◆ **WORK ORDER**
Every line below should be repeated exactly.

◆ **INFORMATION SUPPLIED**
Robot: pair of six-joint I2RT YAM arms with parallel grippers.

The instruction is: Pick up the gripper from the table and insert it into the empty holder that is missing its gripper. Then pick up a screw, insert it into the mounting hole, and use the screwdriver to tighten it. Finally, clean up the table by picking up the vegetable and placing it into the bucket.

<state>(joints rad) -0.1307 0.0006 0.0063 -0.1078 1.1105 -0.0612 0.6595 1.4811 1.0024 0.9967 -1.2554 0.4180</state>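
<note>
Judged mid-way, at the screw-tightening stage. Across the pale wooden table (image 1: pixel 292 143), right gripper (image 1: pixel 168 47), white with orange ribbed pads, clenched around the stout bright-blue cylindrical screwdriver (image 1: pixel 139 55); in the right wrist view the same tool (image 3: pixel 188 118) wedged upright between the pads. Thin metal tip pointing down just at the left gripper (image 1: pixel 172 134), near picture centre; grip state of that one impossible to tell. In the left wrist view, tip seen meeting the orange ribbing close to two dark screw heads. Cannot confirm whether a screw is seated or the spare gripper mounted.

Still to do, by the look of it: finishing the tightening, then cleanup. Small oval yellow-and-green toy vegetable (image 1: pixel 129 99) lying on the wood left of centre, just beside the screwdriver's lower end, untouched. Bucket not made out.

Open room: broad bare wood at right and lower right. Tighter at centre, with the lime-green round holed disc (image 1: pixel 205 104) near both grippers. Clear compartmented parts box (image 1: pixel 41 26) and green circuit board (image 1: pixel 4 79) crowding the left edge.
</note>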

◆ **EXPECTED ANSWER**
Robot: pair of six-joint I2RT YAM arms with parallel grippers.

The instruction is: Pick up the gripper from the table and insert it into the empty holder that is missing its gripper. Then pick up a screw, insert it into the mounting hole, and use the screwdriver to tighten it. Finally, clean up the table by picking up the vegetable and placing it into the bucket.

<state>(joints rad) -0.1307 0.0006 0.0063 -0.1078 1.1105 -0.0612 0.6595 1.4811 1.0024 0.9967 -1.2554 0.4180</state>
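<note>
Judged mid-way, at the screw-tightening stage. Across the pale wooden table (image 1: pixel 292 143), right gripper (image 1: pixel 168 47), white with orange ribbed pads, clenched around the stout bright-blue cylindrical screwdriver (image 1: pixel 139 55); in the right wrist view the same tool (image 3: pixel 188 118) wedged upright between the pads. Thin metal tip pointing down just at the left gripper (image 1: pixel 172 134), near picture centre; grip state of that one impossible to tell. In the left wrist view, tip seen meeting the orange ribbing close to two dark screw heads. Cannot confirm whether a screw is seated or the spare gripper mounted.

Still to do, by the look of it: finishing the tightening, then cleanup. Small oval yellow-and-green toy vegetable (image 1: pixel 129 99) lying on the wood left of centre, just beside the screwdriver's lower end, untouched. Bucket not made out.

Open room: broad bare wood at right and lower right. Tighter at centre, with the lime-green round holed disc (image 1: pixel 205 104) near both grippers. Clear compartmented parts box (image 1: pixel 41 26) and green circuit board (image 1: pixel 4 79) crowding the left edge.
</note>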

This answer has now been given in full.